* [TASK TO CARRY OUT] The response should be the complete listing below, unchanged.

+++ GIVEN INFORMATION

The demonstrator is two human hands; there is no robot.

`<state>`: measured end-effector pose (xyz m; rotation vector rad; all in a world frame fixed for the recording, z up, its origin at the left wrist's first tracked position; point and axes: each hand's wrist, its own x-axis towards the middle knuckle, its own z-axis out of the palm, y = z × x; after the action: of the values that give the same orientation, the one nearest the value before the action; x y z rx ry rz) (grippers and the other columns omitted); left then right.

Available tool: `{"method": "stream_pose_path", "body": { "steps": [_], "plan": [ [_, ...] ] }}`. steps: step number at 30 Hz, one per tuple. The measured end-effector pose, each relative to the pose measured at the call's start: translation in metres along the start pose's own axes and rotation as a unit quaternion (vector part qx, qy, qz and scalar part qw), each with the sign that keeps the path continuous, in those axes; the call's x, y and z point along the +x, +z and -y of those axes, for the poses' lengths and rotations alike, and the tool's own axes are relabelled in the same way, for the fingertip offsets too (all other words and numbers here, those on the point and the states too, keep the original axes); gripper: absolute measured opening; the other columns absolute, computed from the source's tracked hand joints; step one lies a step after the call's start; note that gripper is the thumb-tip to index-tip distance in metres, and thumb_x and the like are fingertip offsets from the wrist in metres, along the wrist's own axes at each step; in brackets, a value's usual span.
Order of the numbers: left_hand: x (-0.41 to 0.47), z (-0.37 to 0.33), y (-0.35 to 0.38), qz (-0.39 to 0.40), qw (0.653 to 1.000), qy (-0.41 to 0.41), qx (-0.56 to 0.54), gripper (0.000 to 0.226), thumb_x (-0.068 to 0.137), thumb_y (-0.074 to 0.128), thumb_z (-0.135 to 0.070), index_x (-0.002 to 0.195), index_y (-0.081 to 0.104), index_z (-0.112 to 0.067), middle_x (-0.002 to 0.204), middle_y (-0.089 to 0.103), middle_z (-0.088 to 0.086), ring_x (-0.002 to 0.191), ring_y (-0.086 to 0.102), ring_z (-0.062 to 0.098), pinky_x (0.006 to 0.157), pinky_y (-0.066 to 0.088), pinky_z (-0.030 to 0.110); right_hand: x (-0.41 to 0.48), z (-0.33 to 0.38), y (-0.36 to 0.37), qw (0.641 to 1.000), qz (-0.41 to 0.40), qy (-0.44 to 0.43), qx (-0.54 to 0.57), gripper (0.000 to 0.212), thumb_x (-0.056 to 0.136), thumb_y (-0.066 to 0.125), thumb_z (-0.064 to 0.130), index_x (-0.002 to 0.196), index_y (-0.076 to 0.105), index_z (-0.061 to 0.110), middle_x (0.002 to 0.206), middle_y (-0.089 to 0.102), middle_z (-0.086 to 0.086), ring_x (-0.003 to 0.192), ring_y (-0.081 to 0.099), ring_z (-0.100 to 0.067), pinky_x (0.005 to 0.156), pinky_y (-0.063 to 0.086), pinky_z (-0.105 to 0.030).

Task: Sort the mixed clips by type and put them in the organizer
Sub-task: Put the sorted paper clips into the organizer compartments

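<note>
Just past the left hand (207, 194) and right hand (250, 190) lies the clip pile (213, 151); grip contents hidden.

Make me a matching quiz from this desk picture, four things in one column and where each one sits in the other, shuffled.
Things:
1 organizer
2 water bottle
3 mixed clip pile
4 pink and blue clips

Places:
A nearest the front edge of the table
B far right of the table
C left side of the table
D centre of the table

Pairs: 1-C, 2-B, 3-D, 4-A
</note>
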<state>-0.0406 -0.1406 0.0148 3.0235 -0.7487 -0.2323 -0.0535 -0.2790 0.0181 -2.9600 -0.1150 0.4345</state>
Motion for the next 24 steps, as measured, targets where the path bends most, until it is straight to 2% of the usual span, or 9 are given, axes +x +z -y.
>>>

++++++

* [SOLUTION FOR THIS TASK]
The demonstrator is two human hands; there is no robot.

`<state>`: measured end-effector pose (xyz m; rotation vector rad; all in a world frame fixed for the recording, z up, its origin at the left wrist's first tracked position; point and axes: each hand's wrist, its own x-axis towards the middle knuckle, its own z-axis out of the palm, y = z × x; after the action: of the values that give the same orientation, the one nearest the value before the action; x y z rx ry rz) (grippers and the other columns omitted); left then right.

Available tool: `{"method": "stream_pose_path", "body": { "steps": [_], "plan": [ [_, ...] ] }}`. steps: step number at 30 Hz, one per tuple. The measured end-effector pose, each relative to the pose measured at the call's start: translation in metres along the start pose's own axes and rotation as a unit quaternion (vector part qx, qy, qz and scalar part qw), each with the sign that keeps the path continuous, in those axes; the call's x, y and z point along the +x, +z and -y of those axes, for the poses' lengths and rotations alike, and the tool's own axes are relabelled in the same way, for the fingertip offsets too (all other words and numbers here, those on the point and the states too, keep the original axes); gripper: absolute measured opening; the other columns absolute, computed from the source's tracked hand joints; step one lies a step after the call's start; note that gripper is the thumb-tip to index-tip distance in metres, and thumb_x and the like are fingertip offsets from the wrist in metres, along the wrist's own axes at each step; in brackets, a value's usual span.
Order of the numbers: left_hand: x (-0.41 to 0.47), z (-0.37 to 0.33), y (-0.35 to 0.38), qz (-0.39 to 0.40), qw (0.653 to 1.000), qy (-0.41 to 0.41), qx (-0.56 to 0.54), gripper (0.000 to 0.226), thumb_x (-0.068 to 0.137), thumb_y (-0.074 to 0.128), thumb_z (-0.135 to 0.070), index_x (-0.002 to 0.195), index_y (-0.081 to 0.104), index_z (-0.112 to 0.067), middle_x (-0.002 to 0.204), middle_y (-0.089 to 0.103), middle_z (-0.088 to 0.086), ring_x (-0.002 to 0.191), ring_y (-0.086 to 0.102), ring_z (-0.062 to 0.098), pinky_x (0.006 to 0.157), pinky_y (-0.066 to 0.088), pinky_z (-0.030 to 0.110); right_hand: x (-0.41 to 0.48), z (-0.33 to 0.38), y (-0.36 to 0.37), qw (0.641 to 1.000), qz (-0.41 to 0.40), qy (-0.44 to 0.43), qx (-0.54 to 0.57), gripper (0.000 to 0.212), thumb_x (-0.056 to 0.136), thumb_y (-0.066 to 0.125), thumb_z (-0.064 to 0.130), index_x (-0.002 to 0.196), index_y (-0.076 to 0.105), index_z (-0.061 to 0.110), middle_x (0.002 to 0.206), middle_y (-0.089 to 0.102), middle_z (-0.086 to 0.086), ring_x (-0.003 to 0.192), ring_y (-0.081 to 0.099), ring_z (-0.100 to 0.067), pinky_x (0.005 to 0.156), pinky_y (-0.063 to 0.086), pinky_z (-0.105 to 0.030).

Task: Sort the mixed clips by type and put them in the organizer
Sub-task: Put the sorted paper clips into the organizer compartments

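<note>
Just past the left hand (207, 194) and right hand (250, 190) lies the clip pile (213, 151); grip contents hidden.

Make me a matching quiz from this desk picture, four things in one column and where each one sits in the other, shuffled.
Things:
1 organizer
2 water bottle
3 mixed clip pile
4 pink and blue clips

Places:
A nearest the front edge of the table
B far right of the table
C left side of the table
D centre of the table

Pairs: 1-C, 2-B, 3-D, 4-A
</note>
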<state>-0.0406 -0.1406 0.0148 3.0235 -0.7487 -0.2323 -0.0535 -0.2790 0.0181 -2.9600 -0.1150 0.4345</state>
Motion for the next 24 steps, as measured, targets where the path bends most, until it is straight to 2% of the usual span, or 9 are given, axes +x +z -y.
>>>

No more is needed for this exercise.